Niente panico, ma neanche indifferenza. Solo così si può pensare di affrontare uno dei luoghi più sensibili al lungo sciame sismico che sta contrassegnando il Centro Italia dal 24 agosto 2016. Il riferimento è alla zona di Campotosto, un piccolo comune di poco più di 500 abitanti, nella provincia dell'Aquila, in Abruzzo, posto a 1.420 metri. Qui sorge il secondo bacino artificiale più grande d'Europa: 14 chilometri quadrati di ampiezza per 35 metri di profondità. E sono tre le dighe che dagli anni Quaranta funzionano per assicurare l'acqua alle centrali idroelettriche della valle del Vomano, lungo il percorso del fiume che sfocia nell'Adriatico: quelle di Poggio Cancelli, Sella Pedicate e Rio Fucino. Nessun allarmismo, ma la consapevolezza che il lago sorge ad appena una decina di chilometri dagli epicentri degli ultimi terremoti. Significa che se si dovesse verificare una scossa del settimo grado della scala Richter - possibilità che nessuno può escludere - potrebbe provocare un'esondazione che difficilmente potrebbe essere gestita. Peraltro si è visto che una delle faglie attive analizzate dai geologi si dirama proprio al di sotto della diga di Rio Fucino.
«Effetto Vajont» e «tsunami» - frasi e parole che si sentono circolare in queste ore - fanno paura solo a sentirle; tuttavia l'argomento è ben noto agli specialisti che seguono costantemente le dinamiche litologiche del già disastrato sottosuolo abruzzese. Già nel 2009 si parlò di rischio sismico, indicando l'improbabilità dell'evento, ma anche la grande pericolosità che potrebbe seguire a una scossa sismica in grado di compromettere la stabilità delle strutture in calcestruzzo. Ieri pomeriggio se n'è discusso nel corso di un incontro al ministero delle Infrastrutture, con la presenza del ministro Graziano Delrio e il presidente della Regione d'Abruzzo, Luciano D'Alfonso. Non ci sono preoccupazioni imminenti. Le dighe sarebbero al sicuro e si sta cercando di abbassare ulteriormente il carico di acqua presente nell'invaso; già piuttosto basso. Sergio Bertolucci, presidente della Commissione Grandi Rischi, fa sapere che il bacino è monitorato da Protezione Civile ed Enel. L'ente che distribuisce l'energia sul territorio dice che è prassi verificare lo stato di salute delle dighe ogni volta che si verifica un sisma dal quarto grado della scala Richter in poi; così dettano le regole stabilite dalla Direzione dighe del ministero. Ma si puntano gli occhi anche sul Monte Vettore e il Monte Gorzano, vicini all'invaso, dove le ultime analisi di nivologia hanno rivelato un manto nevoso che supera i due metri di spessore.

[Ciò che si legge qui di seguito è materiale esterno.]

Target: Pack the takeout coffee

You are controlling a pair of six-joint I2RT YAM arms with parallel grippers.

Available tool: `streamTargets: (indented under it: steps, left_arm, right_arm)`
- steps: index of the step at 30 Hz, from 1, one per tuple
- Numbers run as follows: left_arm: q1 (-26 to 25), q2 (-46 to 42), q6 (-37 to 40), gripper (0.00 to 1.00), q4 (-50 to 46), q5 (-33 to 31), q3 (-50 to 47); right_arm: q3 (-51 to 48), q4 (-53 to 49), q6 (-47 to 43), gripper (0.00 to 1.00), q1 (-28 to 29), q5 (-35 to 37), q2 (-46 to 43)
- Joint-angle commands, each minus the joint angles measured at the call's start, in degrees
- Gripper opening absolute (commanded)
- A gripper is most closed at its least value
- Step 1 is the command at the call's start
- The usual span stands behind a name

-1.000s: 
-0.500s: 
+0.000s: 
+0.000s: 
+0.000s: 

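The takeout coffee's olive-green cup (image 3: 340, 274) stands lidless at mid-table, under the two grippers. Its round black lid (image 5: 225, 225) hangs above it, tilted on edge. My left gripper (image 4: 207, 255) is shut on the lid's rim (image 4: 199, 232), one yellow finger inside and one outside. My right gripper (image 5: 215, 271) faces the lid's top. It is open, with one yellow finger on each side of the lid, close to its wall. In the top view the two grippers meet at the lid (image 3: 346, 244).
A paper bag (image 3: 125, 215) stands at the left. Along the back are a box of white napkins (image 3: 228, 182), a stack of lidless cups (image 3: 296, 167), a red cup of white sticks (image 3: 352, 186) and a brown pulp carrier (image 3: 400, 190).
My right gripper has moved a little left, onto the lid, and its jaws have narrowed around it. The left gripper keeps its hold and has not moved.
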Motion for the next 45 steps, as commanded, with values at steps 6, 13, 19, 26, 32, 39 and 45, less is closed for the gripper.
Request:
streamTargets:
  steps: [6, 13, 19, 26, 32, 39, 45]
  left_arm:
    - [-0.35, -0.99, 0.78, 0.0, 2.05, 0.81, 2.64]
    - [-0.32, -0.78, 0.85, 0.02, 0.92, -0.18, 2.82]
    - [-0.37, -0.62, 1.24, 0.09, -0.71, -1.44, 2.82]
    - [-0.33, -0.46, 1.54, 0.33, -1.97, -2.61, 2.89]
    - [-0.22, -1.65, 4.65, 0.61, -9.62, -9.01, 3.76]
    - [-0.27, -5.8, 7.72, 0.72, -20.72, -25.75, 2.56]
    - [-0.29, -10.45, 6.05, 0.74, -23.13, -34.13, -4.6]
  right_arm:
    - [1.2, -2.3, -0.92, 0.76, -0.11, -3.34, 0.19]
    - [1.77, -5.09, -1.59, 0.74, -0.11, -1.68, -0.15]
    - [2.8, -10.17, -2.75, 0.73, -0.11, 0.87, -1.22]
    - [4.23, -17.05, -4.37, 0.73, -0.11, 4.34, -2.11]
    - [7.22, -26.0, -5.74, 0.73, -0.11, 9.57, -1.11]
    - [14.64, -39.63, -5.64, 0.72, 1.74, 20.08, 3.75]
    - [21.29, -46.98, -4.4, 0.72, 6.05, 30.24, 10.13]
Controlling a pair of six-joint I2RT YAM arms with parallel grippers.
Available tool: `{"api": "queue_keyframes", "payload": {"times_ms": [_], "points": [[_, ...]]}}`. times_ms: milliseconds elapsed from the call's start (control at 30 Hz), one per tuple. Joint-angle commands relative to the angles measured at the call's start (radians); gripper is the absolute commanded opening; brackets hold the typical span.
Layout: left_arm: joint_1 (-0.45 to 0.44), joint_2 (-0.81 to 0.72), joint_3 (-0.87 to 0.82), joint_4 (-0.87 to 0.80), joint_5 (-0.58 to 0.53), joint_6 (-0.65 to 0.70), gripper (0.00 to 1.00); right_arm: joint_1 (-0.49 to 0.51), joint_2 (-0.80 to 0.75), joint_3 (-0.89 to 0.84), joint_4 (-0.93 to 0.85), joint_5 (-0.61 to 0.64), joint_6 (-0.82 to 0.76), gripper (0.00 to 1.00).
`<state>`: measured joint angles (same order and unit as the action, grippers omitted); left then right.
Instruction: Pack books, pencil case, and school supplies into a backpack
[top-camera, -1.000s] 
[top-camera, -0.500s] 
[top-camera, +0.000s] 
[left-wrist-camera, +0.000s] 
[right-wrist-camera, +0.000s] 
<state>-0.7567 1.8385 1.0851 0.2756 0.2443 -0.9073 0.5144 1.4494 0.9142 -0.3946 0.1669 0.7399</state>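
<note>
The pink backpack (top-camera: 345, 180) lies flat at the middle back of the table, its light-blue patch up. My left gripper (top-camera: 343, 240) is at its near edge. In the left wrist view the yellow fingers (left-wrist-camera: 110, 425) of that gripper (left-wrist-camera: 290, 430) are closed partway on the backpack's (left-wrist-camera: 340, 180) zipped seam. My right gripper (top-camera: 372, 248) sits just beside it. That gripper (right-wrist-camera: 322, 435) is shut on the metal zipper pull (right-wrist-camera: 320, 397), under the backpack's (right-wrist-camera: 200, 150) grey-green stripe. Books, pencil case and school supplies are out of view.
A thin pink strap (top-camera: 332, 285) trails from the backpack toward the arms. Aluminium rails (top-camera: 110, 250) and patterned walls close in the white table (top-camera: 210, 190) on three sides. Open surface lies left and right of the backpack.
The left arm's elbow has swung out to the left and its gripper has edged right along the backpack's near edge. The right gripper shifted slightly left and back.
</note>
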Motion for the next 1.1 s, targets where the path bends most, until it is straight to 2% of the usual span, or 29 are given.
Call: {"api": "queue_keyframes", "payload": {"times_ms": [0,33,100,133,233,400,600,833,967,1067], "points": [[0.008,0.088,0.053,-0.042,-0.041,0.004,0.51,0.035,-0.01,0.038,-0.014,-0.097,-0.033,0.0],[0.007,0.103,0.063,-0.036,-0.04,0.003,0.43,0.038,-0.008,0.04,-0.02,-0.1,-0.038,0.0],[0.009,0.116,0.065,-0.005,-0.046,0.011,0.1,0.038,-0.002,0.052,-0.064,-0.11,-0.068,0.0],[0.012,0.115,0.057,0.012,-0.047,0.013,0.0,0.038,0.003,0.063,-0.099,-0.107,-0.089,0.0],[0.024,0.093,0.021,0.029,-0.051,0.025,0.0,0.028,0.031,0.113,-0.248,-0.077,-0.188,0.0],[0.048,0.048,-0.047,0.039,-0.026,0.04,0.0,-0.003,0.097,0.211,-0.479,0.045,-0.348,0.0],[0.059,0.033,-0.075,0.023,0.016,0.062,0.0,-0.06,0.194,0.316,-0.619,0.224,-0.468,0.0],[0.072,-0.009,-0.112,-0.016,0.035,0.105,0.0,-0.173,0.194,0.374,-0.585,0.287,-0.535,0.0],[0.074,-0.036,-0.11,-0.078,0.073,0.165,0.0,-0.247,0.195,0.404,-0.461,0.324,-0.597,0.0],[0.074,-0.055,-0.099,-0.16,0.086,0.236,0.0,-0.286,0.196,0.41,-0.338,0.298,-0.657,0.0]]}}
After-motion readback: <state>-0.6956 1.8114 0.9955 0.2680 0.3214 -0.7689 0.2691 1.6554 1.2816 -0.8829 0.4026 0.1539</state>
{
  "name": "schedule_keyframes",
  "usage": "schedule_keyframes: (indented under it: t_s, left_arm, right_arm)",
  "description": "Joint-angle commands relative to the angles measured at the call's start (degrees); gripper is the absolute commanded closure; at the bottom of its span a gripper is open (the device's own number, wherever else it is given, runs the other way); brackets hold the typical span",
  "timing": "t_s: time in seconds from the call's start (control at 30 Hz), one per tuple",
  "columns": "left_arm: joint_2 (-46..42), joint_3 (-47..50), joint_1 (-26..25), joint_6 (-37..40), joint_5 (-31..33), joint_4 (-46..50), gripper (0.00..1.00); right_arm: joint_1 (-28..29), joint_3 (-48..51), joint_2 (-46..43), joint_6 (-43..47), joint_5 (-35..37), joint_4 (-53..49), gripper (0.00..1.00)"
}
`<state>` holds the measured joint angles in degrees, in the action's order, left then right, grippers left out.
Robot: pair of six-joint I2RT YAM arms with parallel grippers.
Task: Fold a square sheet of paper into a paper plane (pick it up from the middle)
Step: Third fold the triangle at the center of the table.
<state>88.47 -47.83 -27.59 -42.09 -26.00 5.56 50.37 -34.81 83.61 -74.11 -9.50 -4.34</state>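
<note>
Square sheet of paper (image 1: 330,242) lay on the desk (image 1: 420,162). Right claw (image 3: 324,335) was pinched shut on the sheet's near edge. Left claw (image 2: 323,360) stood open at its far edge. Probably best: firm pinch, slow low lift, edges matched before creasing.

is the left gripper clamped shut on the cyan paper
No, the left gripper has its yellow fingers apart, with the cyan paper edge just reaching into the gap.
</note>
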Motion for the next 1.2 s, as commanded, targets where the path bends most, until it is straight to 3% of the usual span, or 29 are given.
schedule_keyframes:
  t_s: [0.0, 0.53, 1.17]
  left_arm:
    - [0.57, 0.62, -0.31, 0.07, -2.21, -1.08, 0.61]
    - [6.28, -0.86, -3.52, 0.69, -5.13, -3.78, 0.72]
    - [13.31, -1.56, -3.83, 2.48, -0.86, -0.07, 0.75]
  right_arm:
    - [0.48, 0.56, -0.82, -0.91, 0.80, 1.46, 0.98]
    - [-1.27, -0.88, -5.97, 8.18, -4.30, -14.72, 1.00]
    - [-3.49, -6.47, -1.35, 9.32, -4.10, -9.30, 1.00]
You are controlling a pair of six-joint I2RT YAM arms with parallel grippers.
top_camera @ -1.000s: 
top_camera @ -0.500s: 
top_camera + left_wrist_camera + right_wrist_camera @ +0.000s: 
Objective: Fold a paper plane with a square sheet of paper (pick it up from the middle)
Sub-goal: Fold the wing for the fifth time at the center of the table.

Alla fine dell'anno scorso fecero il giro del mondo le foto che mostravano una linea di faglia che tagliava orizzontalmente i monti abruzzesi, e i residui di frane avvenute nelle adiacenze.
La zona continua a destare preoccupazione. Si cerca di fare luce sul livello di energia accumulatesi nelle faglie sottostanti. Il progetto Deep Gases from Active Faults condotto dal Cnr ha evidenziato quantità sospette di radon e toron (isotopo instabile del radon) di solito collegate agli eventi tellurici. I sismologi, di fatto, ritengono che esista una «lacuna» che non si è ancora scaricata; e che pertanto potrebbe ospitare un nuovo evento sismico. Il condizionale è come sempre d'obbligo, perché l'esperienza ci insegna che non c'è nulla di più imprevedibile di un terremoto.
Non sono rari i casi in cui s'è dato retta ai sussulti di una particolare area sismica, per poi misurare (quando ormai era troppo tardi) le onde telluriche da tutt'altra parte. In ogni caso prevenire è meglio che curare; ed è quello che si sta facendo in questi giorni, cercando di capire oggettivamente lo stato di salute del lago di Campotosto e soprattutto delle sue dighe.